Threnody
It begins with darkness.
He’s lying on something wet, and the cold is rapidly seeping through the back of his coat. He feels the brittle curl of dead leaves scratch against his palm when he tentatively shifts an arm.
Ever so slowly the world brightens as his eyes adjust, and then there are stars directly above him, a sky full of them, flickering in and out as they are caught between the rustle and sway of tree branches.
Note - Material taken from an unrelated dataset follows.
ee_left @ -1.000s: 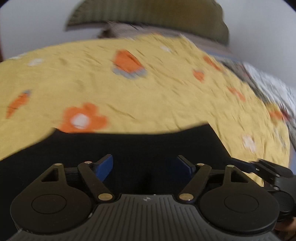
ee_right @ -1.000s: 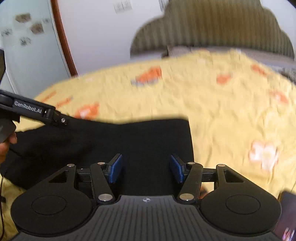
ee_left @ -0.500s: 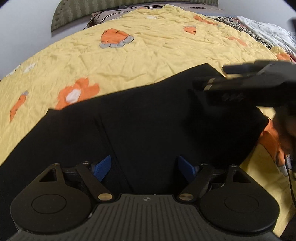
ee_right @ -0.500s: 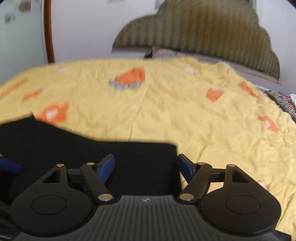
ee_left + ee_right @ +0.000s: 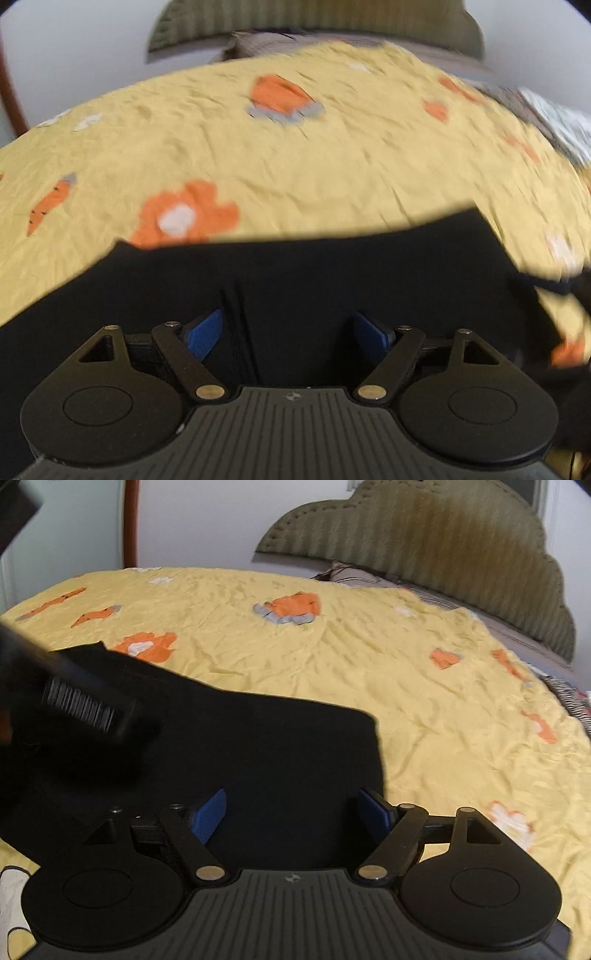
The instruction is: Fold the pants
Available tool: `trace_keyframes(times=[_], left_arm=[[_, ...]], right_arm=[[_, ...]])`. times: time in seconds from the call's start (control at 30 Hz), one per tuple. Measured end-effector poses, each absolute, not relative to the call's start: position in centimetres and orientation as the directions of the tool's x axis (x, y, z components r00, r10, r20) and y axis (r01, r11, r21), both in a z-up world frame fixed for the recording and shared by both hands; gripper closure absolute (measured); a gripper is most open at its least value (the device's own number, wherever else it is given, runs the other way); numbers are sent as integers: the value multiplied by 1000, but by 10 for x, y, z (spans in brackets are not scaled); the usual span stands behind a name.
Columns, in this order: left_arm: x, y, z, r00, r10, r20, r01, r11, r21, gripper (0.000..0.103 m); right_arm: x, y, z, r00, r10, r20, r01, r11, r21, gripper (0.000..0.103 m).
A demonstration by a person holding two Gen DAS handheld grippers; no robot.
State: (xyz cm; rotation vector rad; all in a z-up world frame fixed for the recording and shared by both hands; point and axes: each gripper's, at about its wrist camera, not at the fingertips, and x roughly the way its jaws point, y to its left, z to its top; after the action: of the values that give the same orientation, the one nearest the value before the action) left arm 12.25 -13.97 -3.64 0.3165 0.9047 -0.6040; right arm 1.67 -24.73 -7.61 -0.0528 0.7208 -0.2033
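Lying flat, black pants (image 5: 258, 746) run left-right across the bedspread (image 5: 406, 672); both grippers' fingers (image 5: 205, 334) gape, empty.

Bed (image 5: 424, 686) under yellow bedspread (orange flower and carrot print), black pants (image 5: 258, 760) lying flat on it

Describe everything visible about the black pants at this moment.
The black pants lie flat on the yellow flowered bedspread, a plain dark, soft-looking fabric, apparently already folded into a rough rectangle with a squared corner at the right. A lengthwise crease or seam shows in the left wrist view. One edge covers part of an orange flower. Both grippers hover over them with fingers spread, clamping nothing; any contact cannot be told.
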Motion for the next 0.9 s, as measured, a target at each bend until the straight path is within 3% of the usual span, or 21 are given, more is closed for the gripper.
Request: trace_keyframes(times=[0.07,0.17,0.4,0.53,0.67,0.77,0.9], left_arm=[[106,-131,-39,463,-364,-808,618,786,0,20],[93,-121,-43,471,-370,-801,627,779,9,15],[73,-101,-39,467,-369,-804,647,762,26,15],[67,-63,-32,442,-403,-801,590,803,-79,16],[67,-28,-21,513,-366,-777,494,866,-82,14],[73,-19,-18,546,-318,-775,420,905,-75,12],[78,-22,-15,534,-347,-771,384,912,-144,12]], right_arm=[[7,-245,-72,755,-195,-626,163,981,-109,24],[6,-242,-82,725,-160,-670,110,987,-117,22],[-5,-229,-66,781,-149,-606,112,989,-99,21],[8,-211,-72,770,-123,-626,53,990,-130,21],[11,-201,-78,758,-147,-636,52,985,-167,21],[9,-198,-68,784,-127,-608,75,991,-110,20],[18,-172,-60,789,-46,-613,7,998,-66,20]])
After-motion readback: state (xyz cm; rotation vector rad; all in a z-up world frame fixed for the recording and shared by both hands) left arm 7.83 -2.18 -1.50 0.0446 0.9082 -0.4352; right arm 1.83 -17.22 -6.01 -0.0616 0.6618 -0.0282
With considerable effort he pushes himself to his feet. It’s strange - for the first time the flesh of his vessel feels heavy, too large for him rather than too small. Every sensation is sharper, more immediate, almost painfully so. His calves ache. His fingers are numb and stiff from the cold. Immediately after he manages to stand the world lurches forward and he stumbles to a nearby tree, clutches at it to stay upright.
There’s a disquieting emptiness in his body, now. He’s been powerless before, yes, but he’s never occupied his vessel entirely without the boundaries of grace, the constant white-hot pulsing and pushing outwards of the divine.Gone, too, is the buzzing of angel radio that always used to fill the back of his skull, and he thinks the silence may be enough to drive him mad.
He imagines this is what it’s like to be torn apart and reassembled smaller. Jammed together like misaligned jigsaw pieces.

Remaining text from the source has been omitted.